В конце концов он заметил сделанную заподлицо дверь и метнулся к ней, изрыгая все известные ему проклятия, стал колотить по голубой облицовке, хотя ему и намекнули: мол, ничего хорошего из этого не выйдет. Он колотил и колотил, орал благим матом, ругался вовсю и опять колотил – до тех пор, пока его децибелов достало на то, чтобы включить "уши" катившегося мимо робота. Это безмозглое чудо на колесиках открыло дверь и поинтересовалось, что случилось.
– Ты, черт тебя подери, как в воду глядел – кое-что случилось! заорал Гэйб.
Робот злобно воззрился на него. Вообще-то никакого выражения, как на человеческом лице, у роботов нет, это сами пациенты наделяли их лицевые поверхности каким-нибудь выражением. Тот, что прикатил, – мы звали его Дурдок – всегда казался злобным. Наверное, потому что его левый глаз был чуточку тусклее, чем правый.

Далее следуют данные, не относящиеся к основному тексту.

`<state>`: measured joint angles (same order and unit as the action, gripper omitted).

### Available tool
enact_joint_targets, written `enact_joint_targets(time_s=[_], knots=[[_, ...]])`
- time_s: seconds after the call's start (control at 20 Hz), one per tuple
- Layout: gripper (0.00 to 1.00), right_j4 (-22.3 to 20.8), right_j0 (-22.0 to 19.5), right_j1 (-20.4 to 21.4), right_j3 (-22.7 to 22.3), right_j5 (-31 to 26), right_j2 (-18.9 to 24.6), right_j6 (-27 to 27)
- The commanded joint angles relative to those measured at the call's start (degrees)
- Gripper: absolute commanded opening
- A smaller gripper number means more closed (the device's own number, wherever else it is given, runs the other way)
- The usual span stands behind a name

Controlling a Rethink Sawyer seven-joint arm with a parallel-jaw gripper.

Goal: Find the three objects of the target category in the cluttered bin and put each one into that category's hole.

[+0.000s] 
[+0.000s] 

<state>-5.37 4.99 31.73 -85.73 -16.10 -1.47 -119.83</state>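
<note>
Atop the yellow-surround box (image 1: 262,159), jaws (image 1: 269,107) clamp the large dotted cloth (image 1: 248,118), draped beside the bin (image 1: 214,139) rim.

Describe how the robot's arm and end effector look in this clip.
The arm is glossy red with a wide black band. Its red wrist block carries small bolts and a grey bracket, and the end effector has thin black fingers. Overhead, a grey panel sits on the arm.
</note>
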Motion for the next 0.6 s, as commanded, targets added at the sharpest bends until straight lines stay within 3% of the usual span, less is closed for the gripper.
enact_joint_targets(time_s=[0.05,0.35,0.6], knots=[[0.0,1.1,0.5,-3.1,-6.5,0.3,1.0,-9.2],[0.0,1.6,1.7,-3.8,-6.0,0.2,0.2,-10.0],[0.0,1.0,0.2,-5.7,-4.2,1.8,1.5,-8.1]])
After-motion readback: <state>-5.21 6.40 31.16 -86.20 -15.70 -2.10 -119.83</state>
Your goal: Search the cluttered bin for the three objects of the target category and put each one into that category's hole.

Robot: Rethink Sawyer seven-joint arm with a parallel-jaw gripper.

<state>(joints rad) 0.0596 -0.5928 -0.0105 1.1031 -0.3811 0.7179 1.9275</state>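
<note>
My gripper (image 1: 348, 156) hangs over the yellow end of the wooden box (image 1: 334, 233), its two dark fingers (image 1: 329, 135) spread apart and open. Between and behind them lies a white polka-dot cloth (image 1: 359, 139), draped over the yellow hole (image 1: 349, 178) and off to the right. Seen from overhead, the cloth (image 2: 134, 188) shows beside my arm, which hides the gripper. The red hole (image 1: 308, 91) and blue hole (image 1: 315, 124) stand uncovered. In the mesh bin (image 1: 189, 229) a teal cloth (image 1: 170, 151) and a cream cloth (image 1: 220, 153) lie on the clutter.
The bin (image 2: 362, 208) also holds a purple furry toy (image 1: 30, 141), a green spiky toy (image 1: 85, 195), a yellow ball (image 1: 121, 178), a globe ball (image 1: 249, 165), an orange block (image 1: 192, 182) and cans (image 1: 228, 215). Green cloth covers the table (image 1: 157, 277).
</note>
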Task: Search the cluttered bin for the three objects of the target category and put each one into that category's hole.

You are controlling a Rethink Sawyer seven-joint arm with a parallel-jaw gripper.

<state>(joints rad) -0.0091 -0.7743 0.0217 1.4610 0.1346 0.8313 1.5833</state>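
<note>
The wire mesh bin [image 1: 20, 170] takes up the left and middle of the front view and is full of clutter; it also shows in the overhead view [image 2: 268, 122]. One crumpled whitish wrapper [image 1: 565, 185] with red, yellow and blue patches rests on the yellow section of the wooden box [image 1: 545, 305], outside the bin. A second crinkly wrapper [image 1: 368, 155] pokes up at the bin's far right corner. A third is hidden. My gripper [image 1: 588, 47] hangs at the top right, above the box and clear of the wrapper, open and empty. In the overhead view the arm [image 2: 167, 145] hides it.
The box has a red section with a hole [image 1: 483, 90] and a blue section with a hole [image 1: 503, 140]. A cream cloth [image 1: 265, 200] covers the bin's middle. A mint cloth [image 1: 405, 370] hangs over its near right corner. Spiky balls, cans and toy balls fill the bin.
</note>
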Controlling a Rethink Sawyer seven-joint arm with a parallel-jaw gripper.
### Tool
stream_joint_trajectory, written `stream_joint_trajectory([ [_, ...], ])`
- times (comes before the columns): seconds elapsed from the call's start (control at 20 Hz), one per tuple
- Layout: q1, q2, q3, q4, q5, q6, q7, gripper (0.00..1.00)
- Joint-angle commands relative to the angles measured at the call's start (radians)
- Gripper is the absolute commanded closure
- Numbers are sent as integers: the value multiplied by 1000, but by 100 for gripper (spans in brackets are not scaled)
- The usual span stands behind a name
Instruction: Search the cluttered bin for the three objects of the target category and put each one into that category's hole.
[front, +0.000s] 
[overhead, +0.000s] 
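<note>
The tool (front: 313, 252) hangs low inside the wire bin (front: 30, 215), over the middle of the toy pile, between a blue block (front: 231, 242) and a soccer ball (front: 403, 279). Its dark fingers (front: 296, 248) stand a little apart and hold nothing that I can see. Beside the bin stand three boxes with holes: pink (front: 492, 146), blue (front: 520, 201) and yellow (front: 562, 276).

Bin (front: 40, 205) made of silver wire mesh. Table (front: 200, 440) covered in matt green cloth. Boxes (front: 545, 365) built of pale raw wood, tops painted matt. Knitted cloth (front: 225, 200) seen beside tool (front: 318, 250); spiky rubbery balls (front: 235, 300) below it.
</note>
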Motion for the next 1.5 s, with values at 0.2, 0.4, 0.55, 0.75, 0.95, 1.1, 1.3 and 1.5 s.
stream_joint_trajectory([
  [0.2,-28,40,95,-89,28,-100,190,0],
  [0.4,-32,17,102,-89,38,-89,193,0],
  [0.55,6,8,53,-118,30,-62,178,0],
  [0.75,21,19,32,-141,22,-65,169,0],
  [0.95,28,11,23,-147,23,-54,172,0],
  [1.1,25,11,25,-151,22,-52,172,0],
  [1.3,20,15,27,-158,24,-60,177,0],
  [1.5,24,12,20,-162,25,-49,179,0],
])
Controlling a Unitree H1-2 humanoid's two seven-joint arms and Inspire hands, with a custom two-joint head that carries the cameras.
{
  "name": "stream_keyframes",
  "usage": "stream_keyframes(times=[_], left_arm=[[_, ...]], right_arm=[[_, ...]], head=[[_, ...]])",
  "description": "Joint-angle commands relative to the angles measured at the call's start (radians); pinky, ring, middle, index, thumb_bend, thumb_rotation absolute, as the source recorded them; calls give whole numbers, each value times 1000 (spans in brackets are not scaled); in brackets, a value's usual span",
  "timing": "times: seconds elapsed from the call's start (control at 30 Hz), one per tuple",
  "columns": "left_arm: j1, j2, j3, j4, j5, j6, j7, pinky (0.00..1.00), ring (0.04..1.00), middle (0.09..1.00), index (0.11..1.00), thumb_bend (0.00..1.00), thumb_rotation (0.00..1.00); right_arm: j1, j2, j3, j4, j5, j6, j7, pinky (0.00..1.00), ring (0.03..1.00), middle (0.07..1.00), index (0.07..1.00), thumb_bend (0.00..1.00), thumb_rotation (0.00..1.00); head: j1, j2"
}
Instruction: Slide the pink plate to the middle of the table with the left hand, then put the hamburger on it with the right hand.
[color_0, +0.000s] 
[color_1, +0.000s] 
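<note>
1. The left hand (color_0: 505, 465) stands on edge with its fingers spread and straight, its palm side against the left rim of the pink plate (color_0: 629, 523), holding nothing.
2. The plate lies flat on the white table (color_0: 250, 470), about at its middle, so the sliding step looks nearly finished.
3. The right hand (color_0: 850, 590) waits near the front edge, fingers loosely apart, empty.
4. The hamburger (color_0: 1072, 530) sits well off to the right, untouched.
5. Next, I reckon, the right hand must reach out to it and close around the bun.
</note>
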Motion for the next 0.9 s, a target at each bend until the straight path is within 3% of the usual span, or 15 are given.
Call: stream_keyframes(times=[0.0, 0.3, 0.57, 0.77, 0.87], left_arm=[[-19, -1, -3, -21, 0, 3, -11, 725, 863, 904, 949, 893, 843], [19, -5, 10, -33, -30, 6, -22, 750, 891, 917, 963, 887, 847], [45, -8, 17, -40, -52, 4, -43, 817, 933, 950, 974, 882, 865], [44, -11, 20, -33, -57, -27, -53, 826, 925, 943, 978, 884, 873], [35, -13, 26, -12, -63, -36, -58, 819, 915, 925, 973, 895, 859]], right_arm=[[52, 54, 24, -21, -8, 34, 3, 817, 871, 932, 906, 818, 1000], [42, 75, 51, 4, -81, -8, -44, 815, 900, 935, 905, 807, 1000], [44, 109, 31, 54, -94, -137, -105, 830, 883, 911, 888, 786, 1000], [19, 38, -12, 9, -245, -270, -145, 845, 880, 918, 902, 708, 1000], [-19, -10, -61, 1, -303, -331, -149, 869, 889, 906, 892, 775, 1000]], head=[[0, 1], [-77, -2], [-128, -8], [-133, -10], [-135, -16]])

– Мое имя Гэйб Детрик. Я бухгалтер. Адрес: Амбридж, Мордесаи-стрит,
Нижний Уровень, номер 23234545.
Послышался знакомый щелк, предшествовавший всему, что произносил Дурдок, а потом:
– Вам нужна "утка" в койку?
Нам показалось, Гэйб собирается въехать кулачищем прямо в злобно пялившуюся металлическую морду. Кью взвизгнул, будто это уже произошло, и прозвучавший в его вопле ужас, казалось, заставил Гэйба одуматься.
– Обед будет подан – щелк, щелк – через два часа, – проскрипел Дурдок. – Мне надо выбраться отсюда!
– Вы умираете? – прохрустел человек-железка.
– Мне двадцать семь лет!
– Гэйб бросил это так, будто любой, кто старше годами, – вроде древнего папируса: того и гляди растрескается, разломается и рассыплется в прах. Все мы, я полагаю, чуточку разозлились на него за подобный тон.